Le sirvo más vino. Mientras comemos tallarines e intercambiamos sonrisas vacilantes, permanecemos en silencio. Casi siento simpatía por ella. Deseos de perdonarla por todos los años durante los que me trató como una atracción de circo. ¡Maldito cerdo solapado, Duv, no te metas en mi cabeza o te mataré! Fisgón. Mirón. Aléjate, viejo, aléjate. No quiso que conociera a su prometido. Supongo que por temor a que le hablara de sus otros hombres. Algún día, me gustaría encontrarte muerto en una zanja, Duv, con todos mis secretos pudriéndose dentro de ti. Hace tanto tiempo. Quizá ahora nos queremos un poco, Jude.

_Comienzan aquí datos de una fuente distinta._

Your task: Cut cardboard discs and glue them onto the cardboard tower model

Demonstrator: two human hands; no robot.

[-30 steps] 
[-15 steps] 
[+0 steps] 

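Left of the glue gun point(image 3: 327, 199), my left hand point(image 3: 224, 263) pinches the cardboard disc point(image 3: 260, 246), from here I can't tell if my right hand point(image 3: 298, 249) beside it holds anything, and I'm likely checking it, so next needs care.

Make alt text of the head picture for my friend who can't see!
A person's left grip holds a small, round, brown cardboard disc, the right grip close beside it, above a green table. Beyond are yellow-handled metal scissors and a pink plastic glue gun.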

Sólo un poco, pero tú me quieres más de lo que yo te quiero.
—Ya no tengo orgasmos —me dice de repente—. Sabes, antes solía tenerlos casi siempre. La auténtica Chica Ardiente. Hace unos cinco años, cuando comenzó la crisis en mi matrimonio, ocurrió algo. Un cortocircuito abajo. Comencé a tener orgasmos cada cinco, cada diez veces. Comencé a sentir que mi capacidad de respuesta iba disminuyendo. Tendida ahí, esperando que ocurriera y, por supuesto, eso me inhibía siempre. Finalmente, no he tenido más orgasmos. Ahora tampoco los tengo No desde hace tres años. Desde que me divorcié es posible que me haya acostado con unos cien hombres, poco más o menos, pero con ninguno lo conseguí, y eso que algunos eran auténticos sementales. Es una de las cosas de las que Karl se va a ocupar. Así que sé lo que se siente, Duv. Sé por lo que debes estar pasando. Perder la mejor manera que tienes de relacionarte con otros. Perder gradualmente el contacto contigo mismo. Convertirte en un extraño dentro de tu propia cabeza.—Sonríe—. ¿Sabías eso acerca de mí? ¿Lo de mis problemas en la cama?
Vacilo por un instante. La mirada helada de sus ojos la delata. La agresividad. El resentimiento que siente. Hasta cuando trata de ser afectuosa no puede evitar odiarme. ¡Qué frágil es nuestra relación! Estamos encerrados en una especie de matrimonio, Judith y yo y nuestro viejo y desgastado matrimonio pende de un hilo. Pero, qué diablos:
—Sí—le digo—. Lo sabía.
—Me lo imaginaba. Nunca has dejado de husmear dentro de mí.
Ahora su sonrisa se ha convertido en un regocijo malévolo. Se alegra de que lo esté perdiendo. Le produce alivio.
—Siempre estoy completamente abierta a ti, Duv.
—No te preocupes, no lo estarás por mucho tiempo. —Ah perra sádica. ¡Ah, hermosa ramera! Y eres todo lo que tengo—. ¿Me das más tallarines, Jude? —Hermana. Hermana. Hermana.